BrowserID is built on Node.js.

In terms of scaling the service to 1 million users and later 10 million users, we should examine the best technology choices.

Requirements

  • CPU bound, mostly crypto workload
  • C10K style to reduce need for hardware
  • Prefer horizontal scaling over vertical scaling

Application Server Platforms

We'll assume Zeus (frontend caching, load balancing), nginx (static web server), MySQL (RDBMS) and Socketlabs (outbound email).

Node.js

BrowserID is currently a Node.js application with multi-master MySQL.

When we went to pick a platform it was chosen because:

  • We're doing a lot of requests to other systems, so the event-driven approach of node is great
  • JavaScript for web devs is pretty awesome
  • We have the ultimate (client side) JavaScript expertise in house
  • We saw a number of upcoming Node.js projects internally

We don't have much production experience. Servers like reredis are waiting to ship, as we don't have enough webops comfort with deploying them to production.

Django vs Node was evaluated, but Sync hadn't shipped on Gunicorn yet. Gunicorn was dropped from selection for being less supportable than Django.

Scaling tips

Anything that takes a while (crypto API calls) should be evented so they don't block the Node.js event loop.

It's early days. Although projects like Cluster exist, Mozilla may end up trail blazing how to scale the system.

Gunicorn / Gevent

Firefox Sync's service is gunicorn plus PyMySQl. Sync has around 700 RPS on ?? servers, 70+ master/slave dbs, and ???

In Sync, 80% of the time is spent doing SQL queries and most of the time spent on the web heads is I/O bound, waiting for the queries to return.

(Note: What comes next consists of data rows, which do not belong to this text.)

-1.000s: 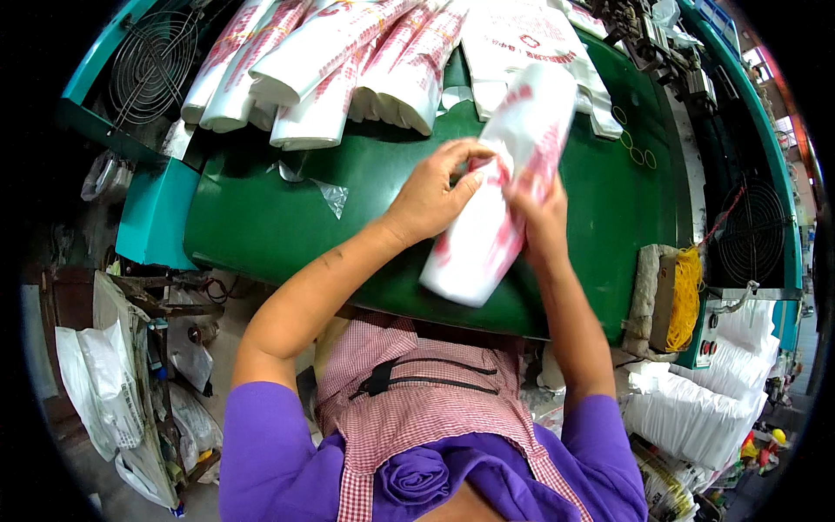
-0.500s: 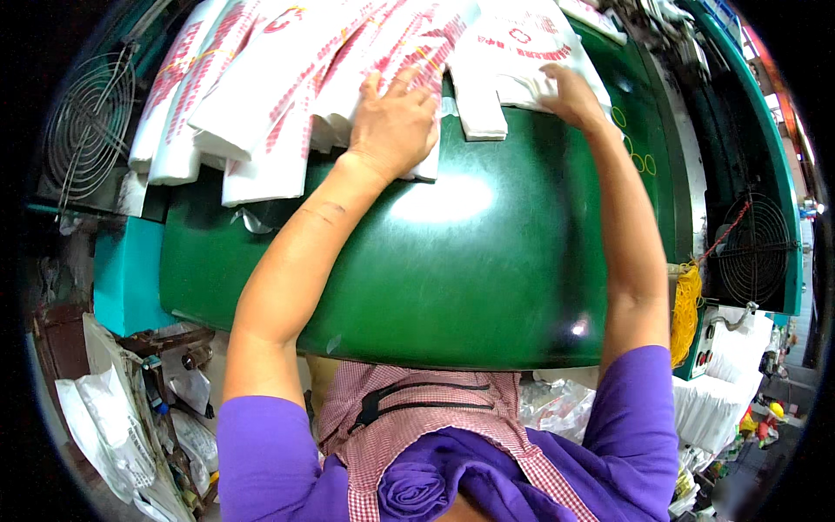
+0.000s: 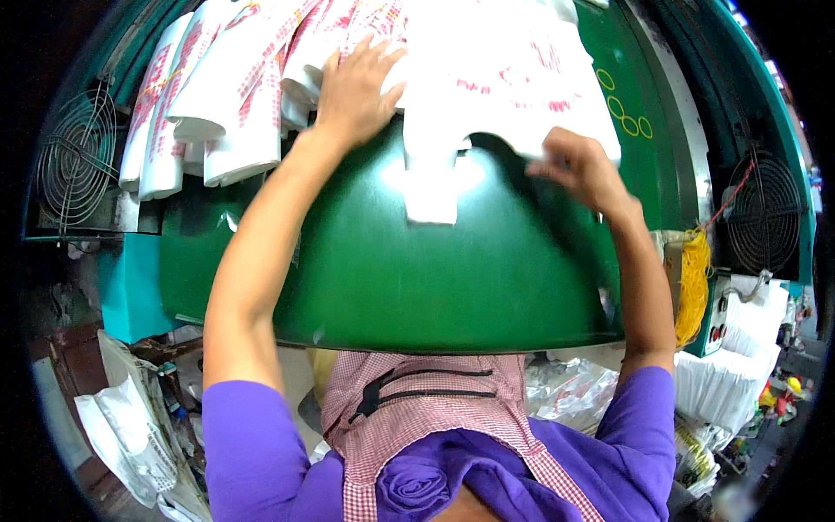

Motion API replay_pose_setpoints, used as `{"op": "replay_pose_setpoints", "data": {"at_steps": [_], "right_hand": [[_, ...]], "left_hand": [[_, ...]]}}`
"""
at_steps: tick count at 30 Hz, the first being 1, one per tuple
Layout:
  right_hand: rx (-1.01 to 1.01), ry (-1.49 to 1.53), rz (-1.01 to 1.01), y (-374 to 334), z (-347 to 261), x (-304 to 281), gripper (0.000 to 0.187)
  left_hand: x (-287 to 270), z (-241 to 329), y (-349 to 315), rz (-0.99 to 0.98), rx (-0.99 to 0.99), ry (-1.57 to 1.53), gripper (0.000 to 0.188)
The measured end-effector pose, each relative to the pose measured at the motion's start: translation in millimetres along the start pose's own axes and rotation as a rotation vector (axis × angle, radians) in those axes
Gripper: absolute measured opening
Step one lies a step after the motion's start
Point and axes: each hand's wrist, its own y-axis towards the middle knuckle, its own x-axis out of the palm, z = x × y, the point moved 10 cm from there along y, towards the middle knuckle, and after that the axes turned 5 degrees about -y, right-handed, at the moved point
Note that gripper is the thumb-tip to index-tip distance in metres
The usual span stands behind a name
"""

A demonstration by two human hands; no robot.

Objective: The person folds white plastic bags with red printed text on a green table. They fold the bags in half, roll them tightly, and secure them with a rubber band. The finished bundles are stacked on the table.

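A flat stack of white plastic bags with red print [image 3: 504, 78] lies at the far side of the green table [image 3: 435, 270], its handle strips hanging toward me. My left hand [image 3: 352, 87] rests flat, fingers spread, on the stack's left part, next to several rolled bundles of the same bags [image 3: 217, 104]. My right hand [image 3: 578, 165] pinches the stack's near right edge with bent fingers.
Wire-guarded fans sit at the left [image 3: 74, 157] and right [image 3: 765, 213] of the table. A yellow cord bundle [image 3: 693, 278] hangs at the right edge, with stacked white bags [image 3: 731, 365] below it. More plastic bags [image 3: 130, 435] lie on the floor at lower left.
A second ago both hands held a folded bundle near the table's middle. Since then both arms reached out to the far bags, and my right hand has now drawn back to the stack's near edge.
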Motion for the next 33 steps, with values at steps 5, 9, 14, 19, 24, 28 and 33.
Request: {"op": "replay_pose_setpoints", "data": {"at_steps": [5, 9, 14, 19, 24, 28, 33], "right_hand": [[-0.073, 0.247, -0.019, -144.1, -51.0, 34.0, 0.031], [0.029, 0.043, 0.007, -217.7, -43.9, 7.4, 0.084], [0.203, -0.495, -0.229, -268.4, -11.2, 41.7, 0.089], [0.141, 0.035, 0.148, -273.3, 8.4, 10.8, 0.051], [0.025, 0.417, 0.109, -233.6, 3.4, -12.3, 0.027], [0.318, 0.514, 0.232, -154.8, 20.4, -26.6, 0.022], [0.313, 0.021, 0.049, -110.8, 5.0, 15.3, 0.029]], "left_hand": [[-23.0, 179.0, -129.8, -0.615, 0.322, -0.377, 0.063], [-44.9, 207.6, -168.5, -0.938, 0.313, -0.393, 0.089], [-47.5, 202.5, -169.3, -0.895, 0.373, -0.47, 0.079], [-41.9, 203.6, -122.8, -0.587, 0.408, -0.6, 0.03], [7.2, 205.9, -33.8, -0.619, -0.101, -0.757, 0.024], [52.6, 236.2, -12.0, -0.7, 0.079, -0.331, 0.028], [1.2, 233.3, -33.1, -0.315, 0.263, -0.337, 0.05]]}}
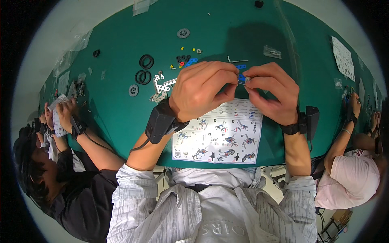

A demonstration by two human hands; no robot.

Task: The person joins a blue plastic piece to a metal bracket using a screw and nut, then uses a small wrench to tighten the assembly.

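Left hand (204,89) and right hand (272,94) both pinched on small blue-and-grey part (243,78), held above instruction sheet (219,139), green tabletop (121,109), black rubber rings (144,69) and white beams (162,87) just left, co-workers at both sides

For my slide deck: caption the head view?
Both hands pinch a small blue part above an instruction sheet on a green table.

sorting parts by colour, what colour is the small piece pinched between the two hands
Blue, with a pale grey bit at its tip; the small piece shows in the head view.
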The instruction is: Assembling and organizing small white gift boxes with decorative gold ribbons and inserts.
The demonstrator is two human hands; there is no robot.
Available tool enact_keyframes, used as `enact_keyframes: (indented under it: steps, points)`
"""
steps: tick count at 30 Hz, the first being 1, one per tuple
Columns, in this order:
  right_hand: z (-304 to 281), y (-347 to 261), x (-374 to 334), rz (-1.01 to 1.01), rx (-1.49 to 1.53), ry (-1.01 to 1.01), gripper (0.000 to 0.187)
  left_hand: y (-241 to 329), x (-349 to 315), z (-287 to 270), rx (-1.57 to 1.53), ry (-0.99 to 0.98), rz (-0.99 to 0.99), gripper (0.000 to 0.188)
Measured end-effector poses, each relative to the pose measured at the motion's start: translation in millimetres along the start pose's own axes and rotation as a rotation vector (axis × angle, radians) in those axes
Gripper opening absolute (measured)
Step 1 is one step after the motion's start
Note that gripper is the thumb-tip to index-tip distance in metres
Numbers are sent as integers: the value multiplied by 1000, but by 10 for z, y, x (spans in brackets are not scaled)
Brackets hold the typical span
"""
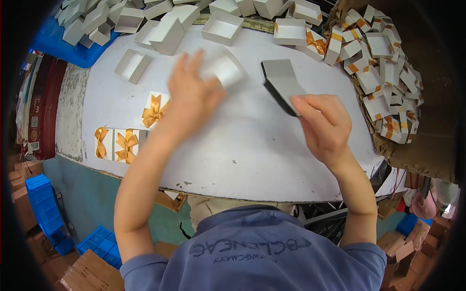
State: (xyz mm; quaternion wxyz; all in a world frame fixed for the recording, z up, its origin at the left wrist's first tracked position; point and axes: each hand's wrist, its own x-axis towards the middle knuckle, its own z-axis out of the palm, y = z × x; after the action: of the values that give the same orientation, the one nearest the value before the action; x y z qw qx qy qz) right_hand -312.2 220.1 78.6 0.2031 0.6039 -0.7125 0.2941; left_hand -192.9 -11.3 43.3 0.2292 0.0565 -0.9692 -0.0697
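My right hand [326, 123] pinches the lower end of a thin, bent insert pad [281, 77], light grey on its face with a black edge, held above the table. Blurred by motion, my left hand [194, 99] hovers left of centre with its fingers apart. Just beside those fingers is a white open box [225, 68], smeared too; whether they touch it I cannot tell. Below and left of this hand lie small white boxes with gold ribbon bows: one single box [155, 109] and a pair [127, 144] near the table's front edge.
White open box halves [222, 28] line the table's [252, 160] far edge. More white boxes fill a blue crate [73, 48] at the far left. A large carton [422, 150] on the right holds many boxes with gold ribbon. Blue crates [43, 206] stand on the floor.
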Motion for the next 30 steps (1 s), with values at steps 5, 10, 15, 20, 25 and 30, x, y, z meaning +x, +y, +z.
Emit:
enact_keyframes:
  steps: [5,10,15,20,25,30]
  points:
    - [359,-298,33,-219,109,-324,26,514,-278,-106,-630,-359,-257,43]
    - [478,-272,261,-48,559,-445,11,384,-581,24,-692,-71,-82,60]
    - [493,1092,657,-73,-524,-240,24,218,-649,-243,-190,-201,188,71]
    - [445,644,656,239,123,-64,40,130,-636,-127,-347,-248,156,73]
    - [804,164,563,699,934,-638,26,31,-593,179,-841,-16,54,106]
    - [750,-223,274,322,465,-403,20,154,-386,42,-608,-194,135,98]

The stack used could be used to write non blocking async code similar to Node.js

Services applications have continuous integration and sophisticated deployment practices. Right now, writing an app using the "base app" from Services makes it compliant to services-ops deployement practices.

Playdoh

This is a secured Django plus Jinja templates and other goodness. Baseline framework for webdev projects. Powers AMO which does roughly 50 million API calls per day (cache misses 91M including cache hits somewhere in the stack). Roughly 25 app servers, 6 slave DBs, 3 memached.

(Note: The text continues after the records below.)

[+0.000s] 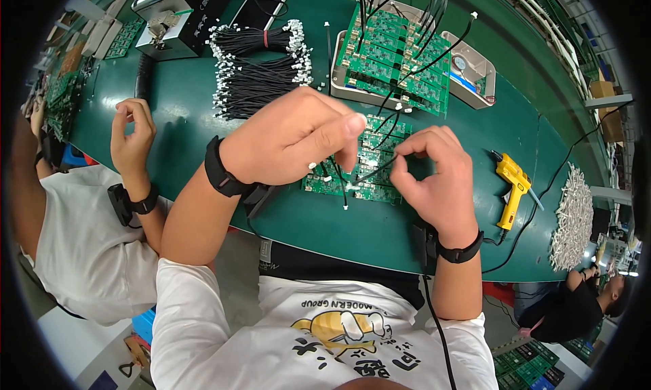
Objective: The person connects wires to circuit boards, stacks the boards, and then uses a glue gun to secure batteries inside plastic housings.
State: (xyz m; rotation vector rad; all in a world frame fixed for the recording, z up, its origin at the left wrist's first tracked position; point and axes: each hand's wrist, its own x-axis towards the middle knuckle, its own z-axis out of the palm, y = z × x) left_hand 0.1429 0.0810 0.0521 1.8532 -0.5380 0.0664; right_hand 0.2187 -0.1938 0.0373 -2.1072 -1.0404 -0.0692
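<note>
A panel of green circuit boards [380,195] lies on the table between my hands, with short black cables across it. My right hand [437,176] is closed in a pinch at the panel's right side, on a thin black cable [375,174] that runs left over the boards. My left hand [291,139] hovers above the panel's left part, its fingers bent together. What its fingertips hold, if anything, is hidden. Below it hangs another black cable [342,192] with a white plug at its end.
Bundled black cables with white plugs [261,71] lie behind my left hand. A bin of wired green boards [390,58] stands at the back. At right are a yellow glue gun [512,187] and a heap of whitish pieces [571,220]. A co-worker's hand [132,136] is at left.
</note>
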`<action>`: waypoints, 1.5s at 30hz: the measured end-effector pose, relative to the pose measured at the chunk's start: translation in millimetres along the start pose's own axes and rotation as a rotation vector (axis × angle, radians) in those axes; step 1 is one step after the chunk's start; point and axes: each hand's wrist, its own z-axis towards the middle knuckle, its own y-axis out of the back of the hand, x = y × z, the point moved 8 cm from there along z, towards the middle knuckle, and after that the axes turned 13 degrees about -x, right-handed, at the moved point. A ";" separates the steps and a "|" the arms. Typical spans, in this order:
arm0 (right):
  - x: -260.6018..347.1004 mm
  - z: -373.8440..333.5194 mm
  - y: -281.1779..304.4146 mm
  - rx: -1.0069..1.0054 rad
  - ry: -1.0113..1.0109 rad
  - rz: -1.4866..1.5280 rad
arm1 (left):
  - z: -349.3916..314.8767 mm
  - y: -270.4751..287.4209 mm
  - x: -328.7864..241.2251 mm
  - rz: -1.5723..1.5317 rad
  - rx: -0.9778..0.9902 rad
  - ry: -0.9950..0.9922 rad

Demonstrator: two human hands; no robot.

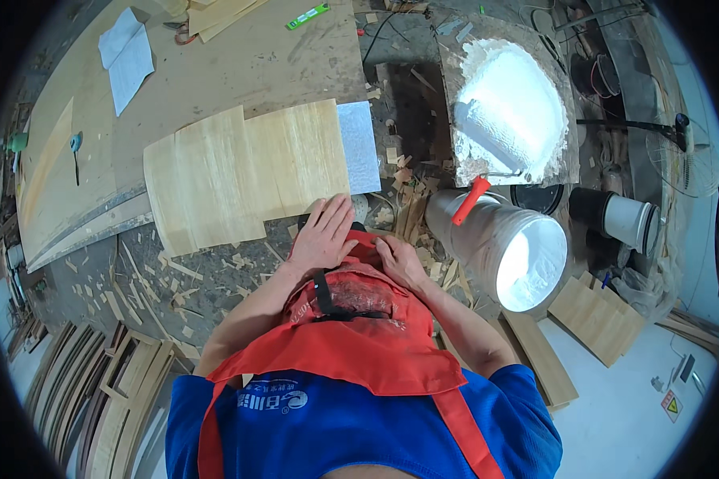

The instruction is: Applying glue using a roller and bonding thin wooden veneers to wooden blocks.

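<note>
My left hand lies flat with its fingers stretched out together. Its fingertips reach the near right corner of a pale wood veneer sheet, over the edge of the work table. Lower and to the right, my right hand is against the red apron, fingers bent and partly hidden. Whether it holds anything is not visible. A second veneer sheet lies against the first on its left. From under their right end sticks out a whitish sheet.
Right of the table, a board bears white paste and a roller with a red handle. A plastic-wrapped white drum stands below it. Wood scraps litter the floor. Curved wooden frames stand at lower left.
</note>
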 end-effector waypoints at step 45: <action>-12.2 13.8 -18.9 0.077 -0.508 0.383 | 95.2 36.2 111.0 0.265 -0.140 0.189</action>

AMO has continuous integration and sophisticated deployment practices.

Scaling tips

Hotspots bypass ORM and do straight SQL plus string interpolation.

Evaluation Matrix

TODO: topics

  • Mozilla dev pool (small, medium, big)
  • Ops familiarity (low high)
  • External community
  • In production today
  • C10K
  • Sweet spot (webapps, services, etc)
  • Libraries
  • Development (PITA, pleasure)
  • Profiling tools (voodoo, yes, many)
  • CI support (no, yes)
  • Deployment (easy, hard)
  • Infrasec comfort level (low, high)